Collecting unit, for gathering every thousand instruction missings of the last level cache of each processor core under every kind of combination Number；

Determining unit, it is most suitable slow when determining that each processor core is run according to described every thousand instruction missing numbers Deposit.

Wherein, the page coloring determining module includes：

Judging unit, for judging whether most suitable caching M meets M≤S/4 described in the processor core, if so, then right The page of processor core is answered to be colored as K；Wherein, the S is the final stage shared buffer memory size of processor, and the K is the page of processor Coloring sum；

Traversal Unit, if for when most suitable caching M is unsatisfactory for M≤S/4 described in the processor core, according to described most suitable Caching M determines to meet M ∈ [S/2ⁿ⁺¹,S/2ⁿ) corresponding parameter n, then it is K/2 that the page of alignment processing device core, which chromatic number,^n-1, wherein n ≤ 2 and K/2^n-1≧2。

Wherein, the division module includes：

First sequencing unit, sorted from big to small for the page corresponding to the processor core into chromatic number；

Second sequencing unit, for the page processor core described in chromatic number identical by it is described caching line number from greatly to Small sequence, is finally sorted；

Division unit, for dividing the final stage shared buffer memory according to the final sequence.

A kind of method of division final stage shared buffer memory provided herein, including determine when each processor core is run Most suitable caching；According to the most suitable caching, it is determined that each processor core page to be allocated chromatic number；According to described most suitable slow Deposit and chromatic number with the page, each processor core caching line number to be allocated is calculated；It is corresponding by the processor core The page the gentle descending order of line number of depositing of chromatic number and divide the final stage shared buffer memory.By real to last level cache Now the gentle double dimensions for depositing line number of chromatic number according to page to divide, refined granularity of division, dilatancy is more preferable.Present invention also provides A kind of system for dividing final stage shared buffer memory, has above-mentioned beneficial effect, here is omitted.

Brief description of the drawings

, below will be to embodiment or existing in order to illustrate more clearly of the embodiment of the present application or technical scheme of the prior art There is the required accompanying drawing used in technology description to be briefly described, it should be apparent that, drawings in the following description are only this The embodiment of application, for those of ordinary skill in the art, on the premise of not paying creative work, can also basis The accompanying drawing of offer obtains other accompanying drawings.

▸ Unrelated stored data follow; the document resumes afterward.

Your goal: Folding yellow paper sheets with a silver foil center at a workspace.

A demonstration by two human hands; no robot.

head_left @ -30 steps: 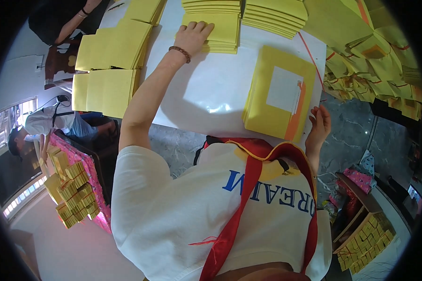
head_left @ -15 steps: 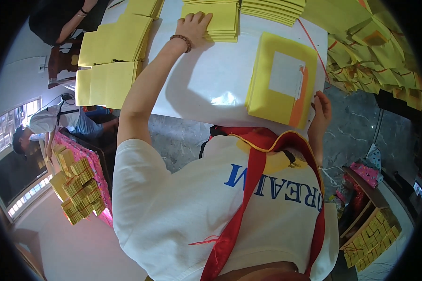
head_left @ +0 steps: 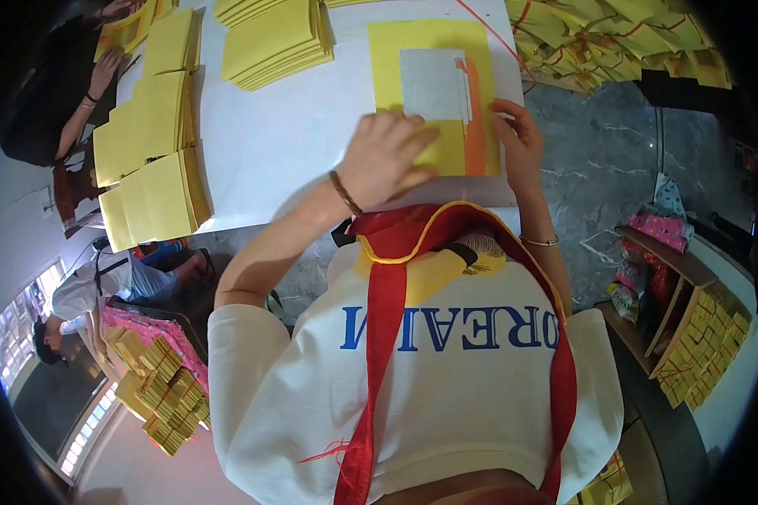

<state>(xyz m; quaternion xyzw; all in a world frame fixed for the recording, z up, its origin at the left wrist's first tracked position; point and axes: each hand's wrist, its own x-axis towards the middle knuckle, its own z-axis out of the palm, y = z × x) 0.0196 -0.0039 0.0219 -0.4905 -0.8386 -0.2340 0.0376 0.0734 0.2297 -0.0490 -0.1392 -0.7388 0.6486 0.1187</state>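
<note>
Yellow paper (head_left: 435, 94) lies near the right corner of the white table (head_left: 269, 139). Over its near left corner, the left hand (head_left: 387, 156) has fingers loosely spread. Beside its right edge, the right hand (head_left: 520, 145) curls; whether it pinches, I cannot tell. Farther left sit yellow stacks (head_left: 278, 42).

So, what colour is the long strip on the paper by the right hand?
The strip is orange, seen best in the head view.

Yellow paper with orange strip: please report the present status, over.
Left hand hides near left corner of yellow paper. Right hand beside its right edge, contact unclear. Paper flat on white table.
</note>
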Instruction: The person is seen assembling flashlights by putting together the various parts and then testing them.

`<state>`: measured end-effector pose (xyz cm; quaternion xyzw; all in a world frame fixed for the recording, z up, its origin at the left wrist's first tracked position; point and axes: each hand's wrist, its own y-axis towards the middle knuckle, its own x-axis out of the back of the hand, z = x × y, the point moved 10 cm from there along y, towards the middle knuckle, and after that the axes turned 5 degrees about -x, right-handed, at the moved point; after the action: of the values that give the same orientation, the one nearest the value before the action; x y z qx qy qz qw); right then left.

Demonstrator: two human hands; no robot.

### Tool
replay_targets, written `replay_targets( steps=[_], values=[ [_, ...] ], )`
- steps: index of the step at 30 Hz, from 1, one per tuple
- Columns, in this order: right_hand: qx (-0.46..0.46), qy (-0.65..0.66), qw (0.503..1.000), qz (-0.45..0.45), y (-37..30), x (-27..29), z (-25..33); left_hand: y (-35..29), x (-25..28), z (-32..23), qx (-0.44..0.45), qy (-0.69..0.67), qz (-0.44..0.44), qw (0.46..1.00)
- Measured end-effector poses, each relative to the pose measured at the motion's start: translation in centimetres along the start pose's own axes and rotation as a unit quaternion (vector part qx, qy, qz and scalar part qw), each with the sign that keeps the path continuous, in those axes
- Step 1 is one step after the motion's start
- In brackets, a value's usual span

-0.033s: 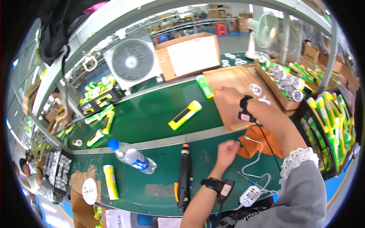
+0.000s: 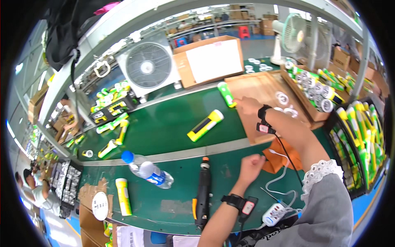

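Stretched out over the wooden board (image 2: 255, 88), my right hand (image 2: 249, 106) has its fingertips at the near, yellow end of a green flashlight (image 2: 226, 94) with a white head. They look partly extended, with no grip around the flashlight. My left hand (image 2: 252, 168) is curled closed above the near green worktop, beside an orange cloth (image 2: 279, 158); whatever is inside the fingers is hidden. A yellow-green flashlight (image 2: 205, 125) with a dark panel lies on the green belt (image 2: 173, 119). Another yellow flashlight (image 2: 123, 196) rests on the worktop at the left.
A black electric screwdriver (image 2: 202, 191) and a blue-capped bottle (image 2: 150, 171) lie on the worktop. A white power strip (image 2: 275, 213) with cables is near right. Flashlights fill a carton (image 2: 306, 105) and a black crate (image 2: 349, 160) on the right. White rings (image 2: 282, 98) lie on the board.
The whole view has shifted slightly. My right hand has come a little closer to the green flashlight's end. My left hand stays closed in nearly the same place.
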<state>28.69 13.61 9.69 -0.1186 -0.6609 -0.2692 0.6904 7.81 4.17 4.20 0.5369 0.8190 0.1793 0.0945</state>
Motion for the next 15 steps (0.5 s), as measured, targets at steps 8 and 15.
replay_targets(
  steps=[8,15],
  values=[
    [-0.033,0.021,0.999,-0.034,5.5,-4.5,-0.7,-0.1,-0.8,-1.4,-0.028,0.06,0.01,0.998],
    [0.087,0.142,0.979,-0.115,-8.0,9.4,6.0,-0.2,2.1,1.9,0.075,-0.402,-0.153,0.9]
  ],
)
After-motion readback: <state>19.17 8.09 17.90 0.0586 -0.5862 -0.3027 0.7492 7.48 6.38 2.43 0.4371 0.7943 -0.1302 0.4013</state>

A kind of method flow diagram for division final stage shared buffer memory that Fig. 1 is provided by the embodiment of the present application；

A kind of caching schematic diagram that Fig. 2 is provided by the embodiment of the present application；

The schematic diagram for the distribution processor core P1 that Fig. 3 is provided by the embodiment of the present application；

The schematic diagram for the distribution processor core P2 that Fig. 4 is provided by the embodiment of the present application；

The schematic diagram for the distribution processor core P3 that Fig. 5 is provided by the embodiment of the present application；

A kind of system schematic for division final stage shared buffer memory that Fig. 6 is provided by the embodiment of the present application.

Embodiment

To make the purpose, technical scheme and advantage of the embodiment of the present application clearer, below in conjunction with the embodiment of the present application In accompanying drawing, the technical scheme in the embodiment of the present application is clearly and completely described, it is clear that described embodiment is Some embodiments of the present application, rather than whole embodiments.Based on the embodiment in the application, those of ordinary skill in the art The every other embodiment obtained under the premise of creative work is not made, belong to the scope of the application protection.

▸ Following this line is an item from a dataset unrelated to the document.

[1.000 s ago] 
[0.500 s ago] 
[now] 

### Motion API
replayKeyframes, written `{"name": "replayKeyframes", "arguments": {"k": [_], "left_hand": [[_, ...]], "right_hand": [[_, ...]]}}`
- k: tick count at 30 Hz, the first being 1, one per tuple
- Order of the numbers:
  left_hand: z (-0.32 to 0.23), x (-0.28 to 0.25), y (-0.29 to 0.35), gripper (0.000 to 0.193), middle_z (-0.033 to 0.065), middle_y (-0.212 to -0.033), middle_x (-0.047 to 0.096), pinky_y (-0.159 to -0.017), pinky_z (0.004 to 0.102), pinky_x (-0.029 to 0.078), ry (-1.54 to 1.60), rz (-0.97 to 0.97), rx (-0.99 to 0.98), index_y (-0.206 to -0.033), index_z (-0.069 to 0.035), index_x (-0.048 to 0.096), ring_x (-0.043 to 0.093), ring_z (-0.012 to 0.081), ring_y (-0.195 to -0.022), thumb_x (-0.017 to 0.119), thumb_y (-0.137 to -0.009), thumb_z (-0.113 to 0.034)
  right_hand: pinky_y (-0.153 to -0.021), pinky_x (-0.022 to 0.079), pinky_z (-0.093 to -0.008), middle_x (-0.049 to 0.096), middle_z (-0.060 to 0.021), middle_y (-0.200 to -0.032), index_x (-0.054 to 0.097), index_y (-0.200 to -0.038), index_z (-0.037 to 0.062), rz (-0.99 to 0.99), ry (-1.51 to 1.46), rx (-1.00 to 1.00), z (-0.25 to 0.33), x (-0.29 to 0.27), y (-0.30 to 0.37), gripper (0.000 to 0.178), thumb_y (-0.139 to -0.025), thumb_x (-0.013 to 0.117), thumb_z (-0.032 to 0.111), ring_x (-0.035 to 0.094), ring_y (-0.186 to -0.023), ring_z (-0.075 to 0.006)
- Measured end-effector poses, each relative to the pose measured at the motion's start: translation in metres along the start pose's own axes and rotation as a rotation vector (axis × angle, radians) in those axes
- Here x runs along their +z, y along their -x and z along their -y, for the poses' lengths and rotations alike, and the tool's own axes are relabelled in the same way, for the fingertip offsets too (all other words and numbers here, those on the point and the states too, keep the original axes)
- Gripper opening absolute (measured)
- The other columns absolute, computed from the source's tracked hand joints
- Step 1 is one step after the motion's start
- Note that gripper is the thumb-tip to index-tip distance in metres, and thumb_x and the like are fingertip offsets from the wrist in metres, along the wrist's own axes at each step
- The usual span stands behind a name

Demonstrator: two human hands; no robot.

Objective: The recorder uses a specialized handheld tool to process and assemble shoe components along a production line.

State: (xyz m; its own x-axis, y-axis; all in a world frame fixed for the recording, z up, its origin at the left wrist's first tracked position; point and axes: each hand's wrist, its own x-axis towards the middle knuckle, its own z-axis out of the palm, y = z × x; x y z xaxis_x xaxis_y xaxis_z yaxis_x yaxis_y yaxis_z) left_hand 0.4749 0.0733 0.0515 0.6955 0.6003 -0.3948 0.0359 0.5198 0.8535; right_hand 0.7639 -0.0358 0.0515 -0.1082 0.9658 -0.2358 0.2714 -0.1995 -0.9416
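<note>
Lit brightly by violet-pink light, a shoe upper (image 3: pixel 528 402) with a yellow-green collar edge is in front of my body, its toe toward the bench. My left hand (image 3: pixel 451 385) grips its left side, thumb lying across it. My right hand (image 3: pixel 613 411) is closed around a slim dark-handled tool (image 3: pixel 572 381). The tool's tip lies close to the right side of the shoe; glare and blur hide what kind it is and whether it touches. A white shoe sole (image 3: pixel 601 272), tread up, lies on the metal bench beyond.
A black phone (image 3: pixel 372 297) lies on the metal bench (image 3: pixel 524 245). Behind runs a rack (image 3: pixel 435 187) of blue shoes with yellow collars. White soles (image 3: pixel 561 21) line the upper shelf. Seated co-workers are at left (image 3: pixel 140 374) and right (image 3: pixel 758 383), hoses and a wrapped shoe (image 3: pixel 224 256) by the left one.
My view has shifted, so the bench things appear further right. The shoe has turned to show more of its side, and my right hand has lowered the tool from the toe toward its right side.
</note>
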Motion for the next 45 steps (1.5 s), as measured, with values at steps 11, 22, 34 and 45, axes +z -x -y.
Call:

It refer to Fig. 1, a kind of method flow diagram for division final stage shared buffer memory that Fig. 1 is provided by the embodiment of the present application, It may include steps of：

S101：It is determined that most suitable caching during each processor core operation；

Server run when, the caching required for each processor core operation program is different identical, now it needs to be determined that Most suitable caching during each processor core operation.The application does not limit the side for obtaining most suitable caching corresponding to each processor core Method.A kind of preferable method for determining most suitable caching is provided here：

Different line numbers and different pages into chromatic number and carry out combination of two；Gather each processor under every kind of combination Every thousand instruction missing numbers of the last level cache of core；Each processor core fortune is determined according to described every thousand instruction missing numbers Most suitable caching during row.

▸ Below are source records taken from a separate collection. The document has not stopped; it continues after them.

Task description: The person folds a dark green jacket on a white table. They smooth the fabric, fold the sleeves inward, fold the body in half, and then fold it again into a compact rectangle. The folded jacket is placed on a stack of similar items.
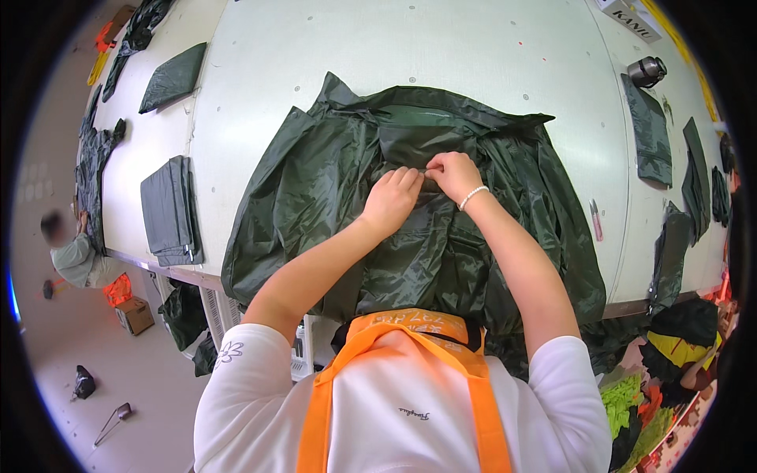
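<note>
A dark green rain jacket [303, 197] of thin, shiny fabric lies spread before me, its collar end away from me and its near part hanging over the table's front edge. At the middle of its upper part, my left hand [394, 199] pinches the fabric with bent fingers. Close beside it, my right hand [453, 175], with a white bead bracelet [473, 197] at the wrist, also pinches the jacket. The fingertips of both hands almost meet. Whatever small part lies between them is hidden.
Folded dark green garments [169, 211] lie left on the white table [268, 47], others [650, 134] right. A steel flask [646, 72] and a pink-handled cutter [596, 221] are at right. Another person [75, 256] works at far left, near a cardboard box [135, 315].
</note>
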Action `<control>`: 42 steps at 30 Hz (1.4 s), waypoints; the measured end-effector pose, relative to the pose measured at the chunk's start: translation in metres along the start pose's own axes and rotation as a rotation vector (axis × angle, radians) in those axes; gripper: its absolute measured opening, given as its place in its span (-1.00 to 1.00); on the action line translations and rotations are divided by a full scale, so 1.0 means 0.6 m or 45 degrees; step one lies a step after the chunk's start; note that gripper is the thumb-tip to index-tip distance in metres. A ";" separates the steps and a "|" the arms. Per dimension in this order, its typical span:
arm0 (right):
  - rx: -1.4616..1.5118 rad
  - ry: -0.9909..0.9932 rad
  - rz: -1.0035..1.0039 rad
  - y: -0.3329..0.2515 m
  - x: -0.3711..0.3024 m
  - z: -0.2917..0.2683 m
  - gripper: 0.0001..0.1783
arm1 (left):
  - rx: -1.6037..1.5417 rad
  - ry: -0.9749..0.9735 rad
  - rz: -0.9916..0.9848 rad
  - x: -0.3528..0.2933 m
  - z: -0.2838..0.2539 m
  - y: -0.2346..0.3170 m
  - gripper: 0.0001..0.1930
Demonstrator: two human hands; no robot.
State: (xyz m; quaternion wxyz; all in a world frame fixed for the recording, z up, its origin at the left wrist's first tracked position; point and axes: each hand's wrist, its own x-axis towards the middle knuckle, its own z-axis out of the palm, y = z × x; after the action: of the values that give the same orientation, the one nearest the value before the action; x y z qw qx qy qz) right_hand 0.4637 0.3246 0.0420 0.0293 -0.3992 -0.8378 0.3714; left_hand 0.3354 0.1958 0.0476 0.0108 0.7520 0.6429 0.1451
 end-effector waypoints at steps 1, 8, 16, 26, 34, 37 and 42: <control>-0.053 0.178 -0.127 -0.004 -0.006 0.001 -0.78 | 0.012 0.014 0.006 -0.004 0.003 -0.003 -0.60; 0.213 0.673 -0.198 0.003 0.060 -0.014 -0.73 | 0.032 0.045 -0.023 -0.004 0.007 -0.003 -0.59; -0.360 0.734 -0.434 0.009 0.096 -0.036 -0.80 | -0.337 -0.230 -0.333 0.043 0.003 -0.029 -0.71; -0.291 0.282 -0.394 0.019 0.028 -0.004 -0.80 | -0.890 -0.405 -0.651 0.116 0.012 -0.135 -0.75; -0.463 0.479 -0.538 -0.012 0.037 -0.010 -0.88 | -0.220 0.007 -0.255 0.072 0.021 -0.072 -0.71; -0.415 0.531 -0.615 -0.015 0.023 -0.003 -0.88 | -0.519 -0.170 -0.357 0.108 0.021 -0.129 -0.78; -0.329 0.365 -0.377 0.010 0.081 -0.015 -0.88 | -0.680 -0.050 -0.645 0.186 0.001 -0.198 -0.78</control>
State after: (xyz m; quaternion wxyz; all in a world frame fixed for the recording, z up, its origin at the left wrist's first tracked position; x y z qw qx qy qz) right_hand 0.4375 0.3663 0.0328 0.1507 -0.3213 -0.9149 0.1922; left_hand 0.2359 0.3245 0.0460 0.2547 0.5423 0.7478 0.2860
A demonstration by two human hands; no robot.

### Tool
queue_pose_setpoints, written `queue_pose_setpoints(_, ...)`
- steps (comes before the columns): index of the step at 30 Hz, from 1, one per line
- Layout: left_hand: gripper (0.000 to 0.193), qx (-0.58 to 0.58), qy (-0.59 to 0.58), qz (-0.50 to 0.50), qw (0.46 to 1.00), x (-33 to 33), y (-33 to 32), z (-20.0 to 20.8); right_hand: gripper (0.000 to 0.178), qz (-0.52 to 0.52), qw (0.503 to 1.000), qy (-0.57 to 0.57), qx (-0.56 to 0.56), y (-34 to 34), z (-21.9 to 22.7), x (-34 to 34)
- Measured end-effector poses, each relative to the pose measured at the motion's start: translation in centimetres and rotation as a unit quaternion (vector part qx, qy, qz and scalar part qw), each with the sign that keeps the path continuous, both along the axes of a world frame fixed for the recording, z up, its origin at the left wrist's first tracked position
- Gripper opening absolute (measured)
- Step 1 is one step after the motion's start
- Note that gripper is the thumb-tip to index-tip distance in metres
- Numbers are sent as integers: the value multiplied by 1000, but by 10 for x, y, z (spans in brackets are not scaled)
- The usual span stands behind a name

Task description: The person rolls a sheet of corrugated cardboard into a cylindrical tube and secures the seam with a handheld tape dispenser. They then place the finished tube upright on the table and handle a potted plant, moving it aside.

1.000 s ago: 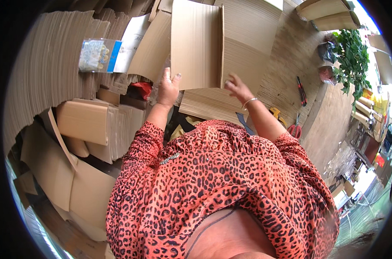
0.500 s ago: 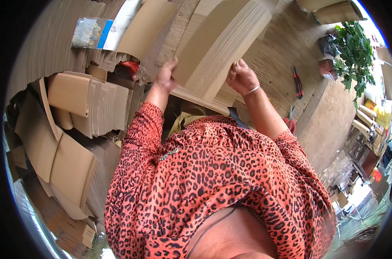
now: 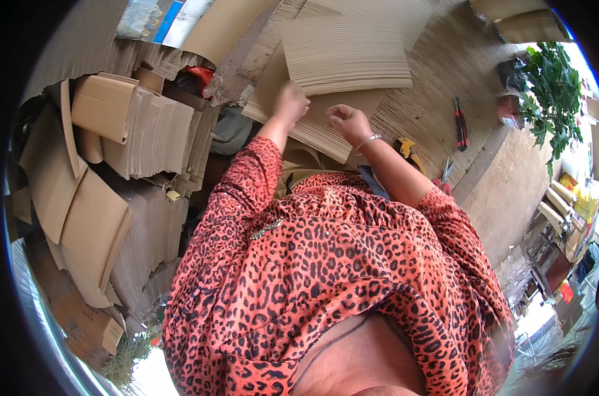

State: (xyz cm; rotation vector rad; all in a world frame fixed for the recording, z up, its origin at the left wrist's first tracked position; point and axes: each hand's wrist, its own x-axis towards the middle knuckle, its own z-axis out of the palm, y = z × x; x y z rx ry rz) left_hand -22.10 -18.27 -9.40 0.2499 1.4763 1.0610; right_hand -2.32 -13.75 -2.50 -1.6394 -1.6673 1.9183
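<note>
A ribbed sheet of brown cardboard (image 3: 349, 56) lies across other flat cardboard (image 3: 266, 92) on the wooden surface in front of me. My left hand (image 3: 290, 107) is beside the sheet's near left corner, over the lower cardboard. Motion smears its fingers, so their grip does not show. Just right of it, my right hand (image 3: 349, 123) hovers near the sheet's close edge. Its fingers are loosely bent and apart from the thumb, with nothing visible in them. A bracelet circles that wrist.
Right of my right arm lie a yellow-and-black tool (image 3: 410, 153), a red-and-black utility knife (image 3: 460, 124) and scissors (image 3: 446, 171). Leafy green stems (image 3: 553, 99) stand at the far right. Stacked cardboard (image 3: 157, 132) fills the left side. A clear bag (image 3: 138, 18) lies at upper left.
Both hands have come closer together, the left moving right. The long cardboard piece that was between them is no longer held; a ribbed sheet now lies crosswise further off. The yellow tool has come into view.
</note>
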Motion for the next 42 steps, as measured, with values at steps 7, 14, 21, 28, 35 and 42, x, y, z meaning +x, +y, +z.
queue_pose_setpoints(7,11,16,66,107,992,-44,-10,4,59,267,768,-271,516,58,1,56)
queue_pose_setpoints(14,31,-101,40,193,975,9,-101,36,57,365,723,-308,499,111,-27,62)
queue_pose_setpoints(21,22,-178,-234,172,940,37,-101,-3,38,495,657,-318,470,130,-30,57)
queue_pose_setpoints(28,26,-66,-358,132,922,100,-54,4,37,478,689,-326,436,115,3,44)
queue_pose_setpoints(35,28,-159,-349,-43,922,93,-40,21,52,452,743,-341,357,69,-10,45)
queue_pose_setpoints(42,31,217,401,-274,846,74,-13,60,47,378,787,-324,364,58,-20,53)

Specifically, different line numbers and page coloring number dividing mode are taken processor core, such as the division side of line number Formula { 1,2,4,8,16 } and page coloring species number { 2,4,8,12,16 } carry out combination of two, gather alignment processing under various combination The last level cache MPKI (Miss-Per-Kilo-Instructions every thousand instruction missing numbers) of device core, in this, as index, Determine the suitable cache size of alignment processing device core.There can certainly be the most suitable caching that other method determines processor core, all Should be in the protection domain of the application.

S102：According to the most suitable caching, it is determined that each processor core page to be allocated chromatic number；

Page chromatic number can according to most it is suitable caching be calculated, the purpose of this step is to determine that page chromatic number, as long as can really Determine page corresponding to processor core and chromatic number, all should be in the protection domain of the application.One kind is provided herein preferably by most suitable Caching determines that processor core corresponds to the method that page chromatic number：

Assuming that the final stage shared buffer memory size of processor is S, the page coloring sum of processor is K, judges the processor Whether the most suitable caching M of core meets M≤S/4, if so, then the page of alignment processing device core is colored as K；If it is not, determine full Sufficient M ∈ [S/2ⁿ⁺¹,S/2ⁿ) corresponding parameter n, then it is K/2 that the page of alignment processing device core, which chromatic number,^n-1, wherein n≤2 and K/2^n-1 ≧2。

The benefit of this method is to mitigate the performance cost processor core page colours again when.Above-mentioned classifying rules is taken, When the cache size of processor core distribution has change, but still falls within same category space, its page distributed coloring species can not Become, avoid restaining for the page.There can certainly be other determination processor cores to correspond to the method that page chromatic number, the application It is not limited thereto.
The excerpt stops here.